▶ _What the task asks_: Each line in the entries below that holds the string "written" must be copied.

▶ _Material for the task_:
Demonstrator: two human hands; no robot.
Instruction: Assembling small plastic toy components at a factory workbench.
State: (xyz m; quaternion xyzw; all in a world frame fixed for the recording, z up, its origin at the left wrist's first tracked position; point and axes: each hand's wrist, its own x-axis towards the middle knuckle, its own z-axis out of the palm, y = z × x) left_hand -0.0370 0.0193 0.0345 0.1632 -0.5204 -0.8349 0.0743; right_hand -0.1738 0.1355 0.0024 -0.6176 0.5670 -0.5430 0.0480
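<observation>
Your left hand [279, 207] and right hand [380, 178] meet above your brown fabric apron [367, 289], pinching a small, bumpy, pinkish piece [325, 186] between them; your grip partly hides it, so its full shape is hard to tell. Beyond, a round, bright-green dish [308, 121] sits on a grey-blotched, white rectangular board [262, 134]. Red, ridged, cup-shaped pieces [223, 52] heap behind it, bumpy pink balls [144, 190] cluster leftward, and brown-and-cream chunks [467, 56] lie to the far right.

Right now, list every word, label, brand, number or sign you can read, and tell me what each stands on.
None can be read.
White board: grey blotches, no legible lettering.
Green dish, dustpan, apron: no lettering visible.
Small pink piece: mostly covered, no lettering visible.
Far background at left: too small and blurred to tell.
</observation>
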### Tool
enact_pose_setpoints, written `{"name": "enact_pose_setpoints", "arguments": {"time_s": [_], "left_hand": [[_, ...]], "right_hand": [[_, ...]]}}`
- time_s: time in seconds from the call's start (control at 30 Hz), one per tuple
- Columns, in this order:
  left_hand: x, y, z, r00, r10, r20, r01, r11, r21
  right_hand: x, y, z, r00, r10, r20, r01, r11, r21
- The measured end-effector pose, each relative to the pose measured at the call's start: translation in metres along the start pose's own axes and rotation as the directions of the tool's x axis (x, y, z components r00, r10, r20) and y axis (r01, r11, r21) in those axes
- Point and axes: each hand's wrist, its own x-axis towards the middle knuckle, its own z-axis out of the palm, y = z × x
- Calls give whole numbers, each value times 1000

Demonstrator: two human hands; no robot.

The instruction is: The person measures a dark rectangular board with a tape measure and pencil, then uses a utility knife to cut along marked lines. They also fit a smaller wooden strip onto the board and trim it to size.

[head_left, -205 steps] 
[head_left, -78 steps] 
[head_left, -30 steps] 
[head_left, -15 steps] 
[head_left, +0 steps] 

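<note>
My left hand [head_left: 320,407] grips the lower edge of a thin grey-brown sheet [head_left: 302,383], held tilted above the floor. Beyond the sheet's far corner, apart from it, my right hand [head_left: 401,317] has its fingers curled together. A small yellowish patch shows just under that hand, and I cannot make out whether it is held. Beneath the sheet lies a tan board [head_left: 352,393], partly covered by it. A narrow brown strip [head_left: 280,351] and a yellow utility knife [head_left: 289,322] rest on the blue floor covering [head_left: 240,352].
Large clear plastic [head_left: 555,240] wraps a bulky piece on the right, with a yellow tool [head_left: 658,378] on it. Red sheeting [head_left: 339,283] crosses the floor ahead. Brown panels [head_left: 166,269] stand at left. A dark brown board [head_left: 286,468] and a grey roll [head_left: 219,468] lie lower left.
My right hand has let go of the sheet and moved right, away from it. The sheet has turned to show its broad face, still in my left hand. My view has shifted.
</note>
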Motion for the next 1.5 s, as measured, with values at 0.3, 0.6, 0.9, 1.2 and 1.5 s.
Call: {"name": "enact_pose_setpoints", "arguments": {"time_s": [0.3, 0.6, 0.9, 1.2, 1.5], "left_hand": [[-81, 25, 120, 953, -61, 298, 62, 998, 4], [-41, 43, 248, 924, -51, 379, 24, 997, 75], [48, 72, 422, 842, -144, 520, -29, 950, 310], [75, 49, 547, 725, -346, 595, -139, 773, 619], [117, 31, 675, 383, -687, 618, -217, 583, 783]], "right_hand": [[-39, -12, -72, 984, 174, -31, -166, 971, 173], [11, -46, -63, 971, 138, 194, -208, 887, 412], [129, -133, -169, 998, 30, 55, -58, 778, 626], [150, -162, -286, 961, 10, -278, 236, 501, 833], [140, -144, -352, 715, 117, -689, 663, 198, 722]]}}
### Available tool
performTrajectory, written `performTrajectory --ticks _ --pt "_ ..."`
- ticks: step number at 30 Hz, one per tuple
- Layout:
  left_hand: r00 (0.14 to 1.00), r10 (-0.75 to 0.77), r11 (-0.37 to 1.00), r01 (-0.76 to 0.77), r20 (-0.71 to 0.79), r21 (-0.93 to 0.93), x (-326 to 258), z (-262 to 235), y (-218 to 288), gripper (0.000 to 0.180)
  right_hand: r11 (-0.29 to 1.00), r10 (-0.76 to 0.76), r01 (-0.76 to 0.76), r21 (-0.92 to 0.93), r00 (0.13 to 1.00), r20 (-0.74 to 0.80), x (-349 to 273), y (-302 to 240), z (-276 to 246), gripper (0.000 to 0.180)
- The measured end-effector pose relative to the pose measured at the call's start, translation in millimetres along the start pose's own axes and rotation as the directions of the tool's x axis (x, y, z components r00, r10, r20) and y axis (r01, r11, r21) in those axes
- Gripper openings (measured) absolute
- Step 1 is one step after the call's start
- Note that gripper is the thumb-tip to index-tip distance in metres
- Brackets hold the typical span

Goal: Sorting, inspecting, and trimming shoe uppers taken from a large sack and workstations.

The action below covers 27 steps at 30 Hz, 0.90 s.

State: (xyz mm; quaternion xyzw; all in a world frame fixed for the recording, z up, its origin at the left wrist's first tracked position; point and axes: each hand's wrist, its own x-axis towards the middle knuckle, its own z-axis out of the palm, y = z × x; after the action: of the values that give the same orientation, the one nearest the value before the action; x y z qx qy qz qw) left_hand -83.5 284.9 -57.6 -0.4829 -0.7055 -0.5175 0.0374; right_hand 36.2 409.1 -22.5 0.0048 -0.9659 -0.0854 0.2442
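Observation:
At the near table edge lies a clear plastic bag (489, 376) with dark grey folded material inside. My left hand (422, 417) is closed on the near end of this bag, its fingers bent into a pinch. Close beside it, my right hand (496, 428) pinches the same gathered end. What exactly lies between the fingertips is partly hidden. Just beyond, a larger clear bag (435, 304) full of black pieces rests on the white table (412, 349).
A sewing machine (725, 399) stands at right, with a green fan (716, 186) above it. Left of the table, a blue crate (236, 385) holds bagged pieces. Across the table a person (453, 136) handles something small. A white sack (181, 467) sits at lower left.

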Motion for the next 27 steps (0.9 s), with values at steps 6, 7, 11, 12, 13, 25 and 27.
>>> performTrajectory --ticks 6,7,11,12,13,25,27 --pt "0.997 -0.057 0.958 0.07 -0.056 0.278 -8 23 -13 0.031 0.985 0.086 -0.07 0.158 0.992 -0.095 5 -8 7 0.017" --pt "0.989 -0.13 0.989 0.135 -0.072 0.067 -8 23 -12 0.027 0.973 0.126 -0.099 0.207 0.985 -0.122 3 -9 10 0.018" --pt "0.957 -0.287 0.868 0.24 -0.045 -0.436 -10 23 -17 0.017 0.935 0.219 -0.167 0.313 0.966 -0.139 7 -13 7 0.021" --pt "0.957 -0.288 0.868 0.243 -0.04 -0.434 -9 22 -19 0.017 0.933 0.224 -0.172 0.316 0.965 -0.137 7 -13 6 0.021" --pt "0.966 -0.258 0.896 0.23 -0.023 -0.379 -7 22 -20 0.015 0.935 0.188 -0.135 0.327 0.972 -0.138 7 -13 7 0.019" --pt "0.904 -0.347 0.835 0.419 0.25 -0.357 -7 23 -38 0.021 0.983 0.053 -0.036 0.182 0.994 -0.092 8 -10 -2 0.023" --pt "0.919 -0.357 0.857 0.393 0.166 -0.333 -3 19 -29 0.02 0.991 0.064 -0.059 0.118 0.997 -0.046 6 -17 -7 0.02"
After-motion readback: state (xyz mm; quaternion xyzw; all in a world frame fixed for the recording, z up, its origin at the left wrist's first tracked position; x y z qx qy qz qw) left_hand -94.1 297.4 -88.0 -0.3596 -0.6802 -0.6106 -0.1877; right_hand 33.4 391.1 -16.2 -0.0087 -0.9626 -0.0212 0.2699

▶ _Task response_:
enact_pose_setpoints, written `{"name": "enact_pose_setpoints", "arguments": {"time_s": [_], "left_hand": [[_, ...]], "right_hand": [[_, ...]]}}`
performTrajectory, written `performTrajectory --ticks _ --pt "_ ..."`

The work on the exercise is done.